Mixing in biofuels from renewable sources is a way to reduce emissions from cars, but the government said at the weekend it will cut the required amount of biofuel to 6% in 2024 and for it to remain at that level until the end of 2026.
Under current rules diesel has to contain 30.5% biofuel and petrol 7.8%. The percentage was meant to increase each year.
The decision was motivated by the cost-of-living crisis amid soaring inflation. Sweden has some of the highest diesel and petrol prices in the world, mainly due to heavy taxes. The move was criticised by the Swedish Environmental Protection Agency.
“A year ago we were on track to with a high probability reach all of our 2030 goals but with this decision the conditions have worsened significantly,” Stefan Nystrom, the agency’s Director of Department of Climate told Reuters.

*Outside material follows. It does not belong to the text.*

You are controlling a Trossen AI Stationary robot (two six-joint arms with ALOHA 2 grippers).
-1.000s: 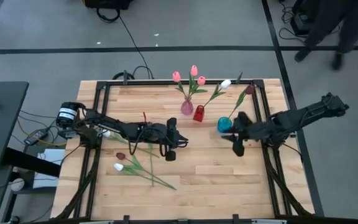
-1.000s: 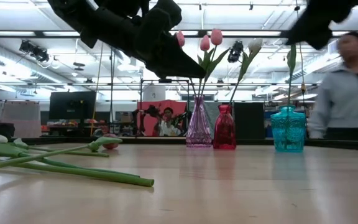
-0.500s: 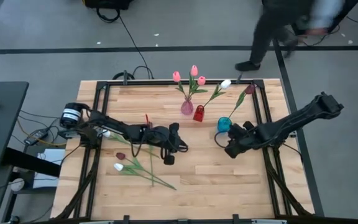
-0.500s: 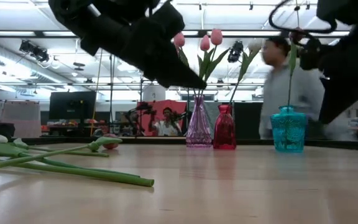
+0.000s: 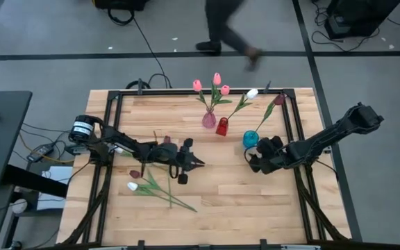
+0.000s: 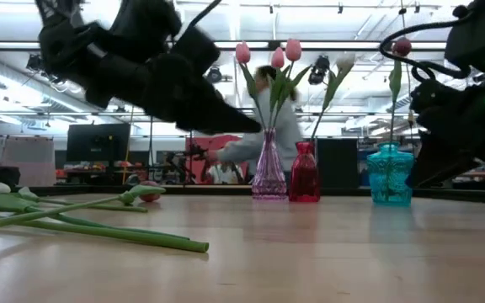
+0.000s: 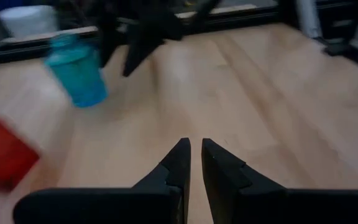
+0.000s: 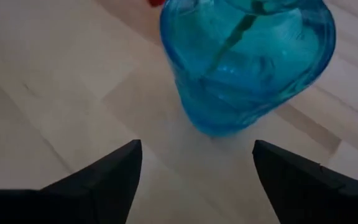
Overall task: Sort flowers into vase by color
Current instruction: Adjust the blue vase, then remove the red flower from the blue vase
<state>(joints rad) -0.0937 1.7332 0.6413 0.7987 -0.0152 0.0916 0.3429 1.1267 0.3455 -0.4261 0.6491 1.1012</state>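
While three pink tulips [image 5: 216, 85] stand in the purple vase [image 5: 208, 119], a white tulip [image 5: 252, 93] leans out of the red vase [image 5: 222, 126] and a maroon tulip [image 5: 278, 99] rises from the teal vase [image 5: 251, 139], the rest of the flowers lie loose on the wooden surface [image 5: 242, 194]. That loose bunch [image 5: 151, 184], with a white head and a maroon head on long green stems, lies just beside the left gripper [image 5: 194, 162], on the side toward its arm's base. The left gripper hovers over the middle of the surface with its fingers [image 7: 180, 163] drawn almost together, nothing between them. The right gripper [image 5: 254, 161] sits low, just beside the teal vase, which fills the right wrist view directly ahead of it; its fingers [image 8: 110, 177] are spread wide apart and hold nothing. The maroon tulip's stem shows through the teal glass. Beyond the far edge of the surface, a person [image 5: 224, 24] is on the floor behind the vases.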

“The transport policy goal of a 70% reduction in emissions until 2030 becomes more or less impossible to reach,” he said.
The government says people who live in the countryside are penalised by the regulations.
“The rules for the biofuel mix have not been an effective climate policy,” the government and the Sweden Democrats said in the Dagens Nyheter newspaper on Sunday.
The party had wanted biofuel levels to be cut to zero and threatened to bring down the government if that did not happen.
Diesel currently costs around 20.3 Swedish crowns ($2.00) per litre and petrol 18.8 crowns. The government said reducing the amount of biofuel will cut the cost of a litre of diesel by 5.5 Swedish crowns.